▶ _Task description_: What is needed is a word-for-word transcript of the listing, free of pictures.

▶ _Supplied information_:
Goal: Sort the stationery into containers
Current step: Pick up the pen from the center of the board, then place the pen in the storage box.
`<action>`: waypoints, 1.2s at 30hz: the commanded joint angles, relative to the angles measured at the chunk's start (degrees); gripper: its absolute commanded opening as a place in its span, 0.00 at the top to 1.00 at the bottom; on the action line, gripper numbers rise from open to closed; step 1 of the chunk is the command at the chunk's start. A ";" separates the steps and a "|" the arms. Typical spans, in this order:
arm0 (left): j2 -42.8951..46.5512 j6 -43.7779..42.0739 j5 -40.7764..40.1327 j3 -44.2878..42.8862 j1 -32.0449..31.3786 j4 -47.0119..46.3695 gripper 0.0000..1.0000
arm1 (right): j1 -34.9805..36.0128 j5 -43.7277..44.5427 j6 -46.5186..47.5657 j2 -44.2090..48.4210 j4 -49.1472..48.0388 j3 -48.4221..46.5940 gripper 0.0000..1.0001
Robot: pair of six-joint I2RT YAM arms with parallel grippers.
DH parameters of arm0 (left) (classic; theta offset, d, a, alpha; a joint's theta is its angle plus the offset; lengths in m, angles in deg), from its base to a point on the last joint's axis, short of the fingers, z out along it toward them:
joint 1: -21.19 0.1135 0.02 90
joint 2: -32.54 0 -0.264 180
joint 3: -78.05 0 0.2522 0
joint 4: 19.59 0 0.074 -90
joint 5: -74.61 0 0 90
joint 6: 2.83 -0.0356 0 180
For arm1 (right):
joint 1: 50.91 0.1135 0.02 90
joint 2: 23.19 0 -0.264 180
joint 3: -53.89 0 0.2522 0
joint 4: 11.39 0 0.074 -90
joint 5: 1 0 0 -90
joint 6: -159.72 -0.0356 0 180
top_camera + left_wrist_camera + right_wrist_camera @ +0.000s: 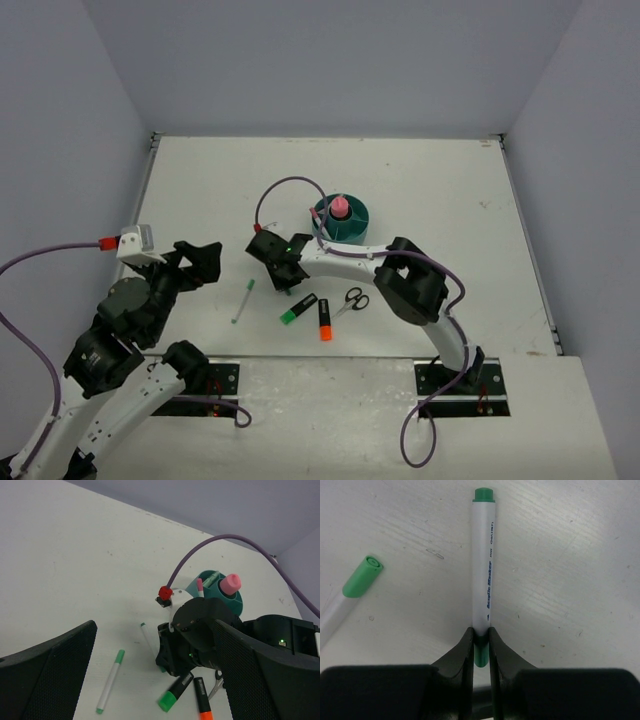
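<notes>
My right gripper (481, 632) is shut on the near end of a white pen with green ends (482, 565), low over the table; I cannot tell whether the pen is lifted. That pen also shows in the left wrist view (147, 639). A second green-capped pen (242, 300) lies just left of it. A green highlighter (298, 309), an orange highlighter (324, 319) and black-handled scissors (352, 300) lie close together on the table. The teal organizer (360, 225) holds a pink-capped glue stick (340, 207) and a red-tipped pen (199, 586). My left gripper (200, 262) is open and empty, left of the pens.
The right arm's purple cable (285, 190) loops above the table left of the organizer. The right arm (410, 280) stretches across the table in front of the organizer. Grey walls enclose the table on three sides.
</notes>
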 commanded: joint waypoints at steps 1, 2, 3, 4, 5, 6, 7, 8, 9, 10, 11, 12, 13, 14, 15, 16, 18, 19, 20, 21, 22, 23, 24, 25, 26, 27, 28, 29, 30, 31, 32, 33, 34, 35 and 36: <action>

▶ _Finished exercise_:
Goal: Sort the stationery into containers
Current step: Pick up the pen from the center of the board, then place the pen in the storage box.
`<action>`: waypoints, 1.2s at 30hz: the commanded joint angles, relative to the angles measured at the chunk's start (degrees); gripper: its absolute commanded opening as a place in its span, 0.00 at the top to 1.00 at the bottom; on the action line, gripper numbers rise from open to closed; step 1 of the chunk is the command at the chunk's start. A ";" separates the steps and a "|" the arms. Typical spans, in this order:
arm0 (left): j2 -42.8951..46.5512 j6 -43.7779..42.0739 j5 -40.7764..40.1327 j3 -44.2878..42.8862 j1 -32.0449..31.3786 j4 -47.0119..46.3695 gripper 0.0000..1.0000
arm1 (right): j1 -34.9805..36.0128 j5 -43.7277..44.5427 j6 -46.5186..47.5657 j2 -44.2090..48.4210 j4 -49.1472..48.0388 j3 -48.4221..46.5940 gripper 0.0000..1.0001
Robot: pair of six-joint I2RT YAM arms with parallel grippers.
DH parameters of arm0 (left) (classic; theta offset, d, a, alpha; a joint's theta is its angle plus the offset; lengths in m, angles in deg), from its base to a point on the last joint's axis, short of the fingers, z out along it toward them:
joint 1: -21.19 0.1135 0.02 90
joint 2: -32.54 0 -0.264 180
joint 3: -78.05 0 0.2522 0
joint 4: 19.59 0 0.074 -90
joint 5: -74.61 0 0 90
joint 6: 2.83 -0.0356 0 180
For arm1 (right):
joint 1: 50.91 0.1135 0.02 90
joint 2: 23.19 0 -0.264 180
joint 3: -53.89 0 0.2522 0
joint 4: 11.39 0 0.074 -90
joint 5: 1 0 0 -90
joint 6: -159.72 -0.0356 0 180
top_camera + left_wrist_camera + right_wrist_camera @ +0.000s: 
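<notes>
My right gripper (481, 632) is shut on the near end of a white pen with green ends (482, 565), low over the table; I cannot tell whether the pen is lifted. That pen also shows in the left wrist view (147, 639). A second green-capped pen (242, 300) lies just left of it. A green highlighter (298, 309), an orange highlighter (324, 319) and black-handled scissors (352, 300) lie close together on the table. The teal organizer (360, 225) holds a pink-capped glue stick (340, 207) and a red-tipped pen (199, 586). My left gripper (200, 262) is open and empty, left of the pens.
The right arm's purple cable (285, 190) loops above the table left of the organizer. The right arm (410, 280) stretches across the table in front of the organizer. Grey walls enclose the table on three sides.
</notes>
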 commanded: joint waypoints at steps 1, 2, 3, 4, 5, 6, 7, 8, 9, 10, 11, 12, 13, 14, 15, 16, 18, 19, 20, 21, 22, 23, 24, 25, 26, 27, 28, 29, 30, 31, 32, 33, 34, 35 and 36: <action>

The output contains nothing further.